Work item: Only the lines from the one with "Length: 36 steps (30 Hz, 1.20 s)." through the end of the data are wanted, copied exactly.

Extracted material:

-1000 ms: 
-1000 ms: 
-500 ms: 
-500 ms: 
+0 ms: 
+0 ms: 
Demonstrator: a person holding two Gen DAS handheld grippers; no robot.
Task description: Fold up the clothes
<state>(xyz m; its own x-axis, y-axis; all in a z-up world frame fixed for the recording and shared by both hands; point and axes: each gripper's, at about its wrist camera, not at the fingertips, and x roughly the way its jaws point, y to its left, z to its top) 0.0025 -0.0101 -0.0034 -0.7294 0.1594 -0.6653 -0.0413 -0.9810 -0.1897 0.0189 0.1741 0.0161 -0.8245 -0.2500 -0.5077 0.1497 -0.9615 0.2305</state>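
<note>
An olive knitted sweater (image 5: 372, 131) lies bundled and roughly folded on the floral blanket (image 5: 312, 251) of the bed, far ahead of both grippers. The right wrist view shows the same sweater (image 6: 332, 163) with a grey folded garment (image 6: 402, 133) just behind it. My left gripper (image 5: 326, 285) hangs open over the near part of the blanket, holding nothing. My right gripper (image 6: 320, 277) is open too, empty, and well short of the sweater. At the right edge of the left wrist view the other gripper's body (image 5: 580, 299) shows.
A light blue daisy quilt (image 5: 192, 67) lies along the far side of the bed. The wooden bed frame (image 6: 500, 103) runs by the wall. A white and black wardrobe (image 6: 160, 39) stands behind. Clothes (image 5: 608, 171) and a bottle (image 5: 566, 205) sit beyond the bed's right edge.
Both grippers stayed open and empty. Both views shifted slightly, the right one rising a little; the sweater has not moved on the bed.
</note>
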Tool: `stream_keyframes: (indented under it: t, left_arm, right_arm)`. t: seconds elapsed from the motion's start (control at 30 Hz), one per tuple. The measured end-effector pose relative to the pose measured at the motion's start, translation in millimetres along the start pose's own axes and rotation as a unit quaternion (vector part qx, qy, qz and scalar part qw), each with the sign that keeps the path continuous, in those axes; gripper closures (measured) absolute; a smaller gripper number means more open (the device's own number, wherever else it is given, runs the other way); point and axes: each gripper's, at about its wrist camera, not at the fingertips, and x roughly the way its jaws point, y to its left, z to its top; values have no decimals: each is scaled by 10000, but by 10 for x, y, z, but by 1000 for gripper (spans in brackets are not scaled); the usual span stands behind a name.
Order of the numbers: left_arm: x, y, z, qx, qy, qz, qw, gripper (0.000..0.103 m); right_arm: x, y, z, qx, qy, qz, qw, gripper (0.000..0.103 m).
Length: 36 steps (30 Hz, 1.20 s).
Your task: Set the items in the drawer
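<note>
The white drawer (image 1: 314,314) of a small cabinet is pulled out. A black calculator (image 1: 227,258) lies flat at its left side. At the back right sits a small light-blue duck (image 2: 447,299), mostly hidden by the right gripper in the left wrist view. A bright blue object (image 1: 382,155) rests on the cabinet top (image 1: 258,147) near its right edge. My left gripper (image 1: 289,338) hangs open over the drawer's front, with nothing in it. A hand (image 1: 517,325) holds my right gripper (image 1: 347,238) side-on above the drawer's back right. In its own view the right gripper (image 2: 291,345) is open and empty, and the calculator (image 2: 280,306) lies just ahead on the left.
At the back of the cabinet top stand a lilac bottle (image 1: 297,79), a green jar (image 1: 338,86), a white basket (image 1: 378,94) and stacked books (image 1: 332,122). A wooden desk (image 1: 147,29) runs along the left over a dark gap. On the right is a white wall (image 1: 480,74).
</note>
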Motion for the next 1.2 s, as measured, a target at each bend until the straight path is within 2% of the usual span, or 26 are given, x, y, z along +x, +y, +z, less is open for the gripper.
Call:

Output:
Length: 36 steps (30 Hz, 1.20 s).
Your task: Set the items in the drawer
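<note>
The white drawer (image 1: 314,314) of a small cabinet is pulled out. A black calculator (image 1: 227,258) lies flat at its left side. At the back right sits a small light-blue duck (image 2: 447,299), mostly hidden by the right gripper in the left wrist view. A bright blue object (image 1: 382,155) rests on the cabinet top (image 1: 258,147) near its right edge. My left gripper (image 1: 289,338) hangs open over the drawer's front, with nothing in it. A hand (image 1: 517,325) holds my right gripper (image 1: 347,238) side-on above the drawer's back right. In its own view the right gripper (image 2: 291,345) is open and empty, and the calculator (image 2: 280,306) lies just ahead on the left.
At the back of the cabinet top stand a lilac bottle (image 1: 297,79), a green jar (image 1: 338,86), a white basket (image 1: 378,94) and stacked books (image 1: 332,122). A wooden desk (image 1: 147,29) runs along the left over a dark gap. On the right is a white wall (image 1: 480,74).
</note>
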Motion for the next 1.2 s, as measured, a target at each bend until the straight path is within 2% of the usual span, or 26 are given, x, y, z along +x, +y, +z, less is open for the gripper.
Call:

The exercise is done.